◆ **PROBLEM TO WORK ON**
Skip every picture while you write out the records below, from the first line through the one that contains "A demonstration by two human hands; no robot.", both ends kept.

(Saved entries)
▼

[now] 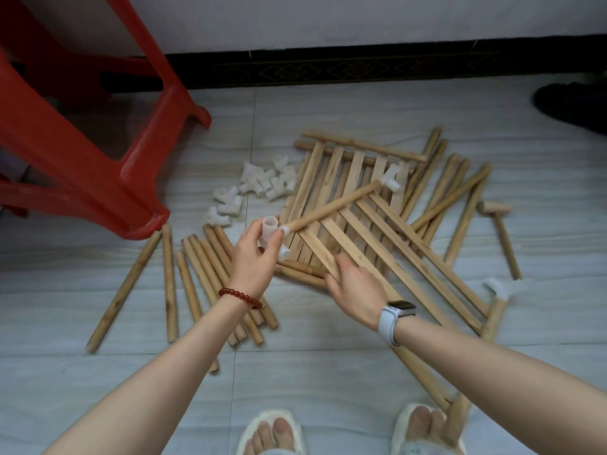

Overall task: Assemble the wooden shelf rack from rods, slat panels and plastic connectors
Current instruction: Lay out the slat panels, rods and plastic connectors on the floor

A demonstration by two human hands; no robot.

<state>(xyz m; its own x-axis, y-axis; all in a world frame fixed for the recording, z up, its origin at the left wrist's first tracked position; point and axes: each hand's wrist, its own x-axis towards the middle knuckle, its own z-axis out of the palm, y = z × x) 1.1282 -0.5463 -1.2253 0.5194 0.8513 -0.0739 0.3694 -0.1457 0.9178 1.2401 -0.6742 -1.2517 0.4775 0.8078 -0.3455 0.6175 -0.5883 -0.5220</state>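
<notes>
The wooden shelf rack is not assembled; its parts lie spread on the pale tiled floor. The left hand holds a white plastic connector, with thumb and fingers curled around it. One wooden rod is pushed into this connector and reaches up and to the right, over the slat panels, to a second connector on its far end. The right hand lies low over the near edge of the slat panels, fingers bent; it seems to touch a slat, but I cannot tell if it grips anything. A heap of loose connectors lies to the left of the panels, near the foot of a red plastic stool. A group of loose rods lies under the left wrist, and more rods lie to the right of the panels. A small wooden mallet lies at the far right. Another rod with a connector lies near the right forearm, blurred.
</notes>
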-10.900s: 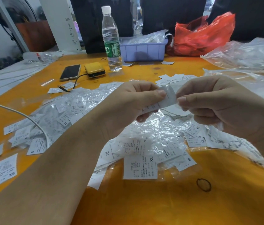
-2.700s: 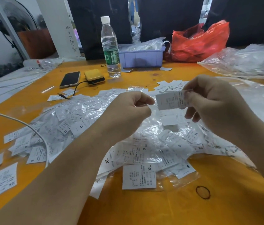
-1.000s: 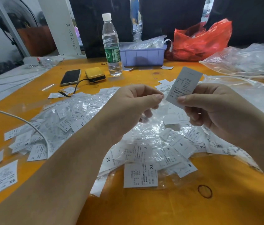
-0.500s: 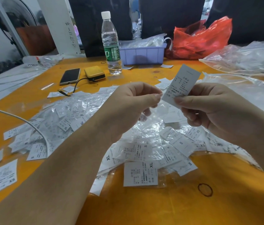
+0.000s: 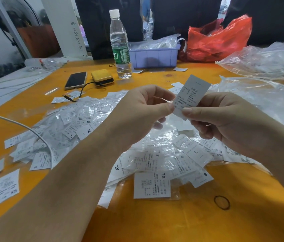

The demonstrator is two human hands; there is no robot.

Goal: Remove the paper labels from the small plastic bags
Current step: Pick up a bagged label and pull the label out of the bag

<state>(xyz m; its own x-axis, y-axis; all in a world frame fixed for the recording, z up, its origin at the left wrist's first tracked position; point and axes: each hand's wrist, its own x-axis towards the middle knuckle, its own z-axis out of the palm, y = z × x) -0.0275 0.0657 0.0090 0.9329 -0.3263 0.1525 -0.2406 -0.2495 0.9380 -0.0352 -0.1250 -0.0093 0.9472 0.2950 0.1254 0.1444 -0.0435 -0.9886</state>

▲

◆ **REPLY TO THE TASK**
[now] 

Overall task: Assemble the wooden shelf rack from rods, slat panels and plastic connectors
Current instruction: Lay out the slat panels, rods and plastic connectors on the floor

A demonstration by two human hands; no robot.

The required output has been supplied.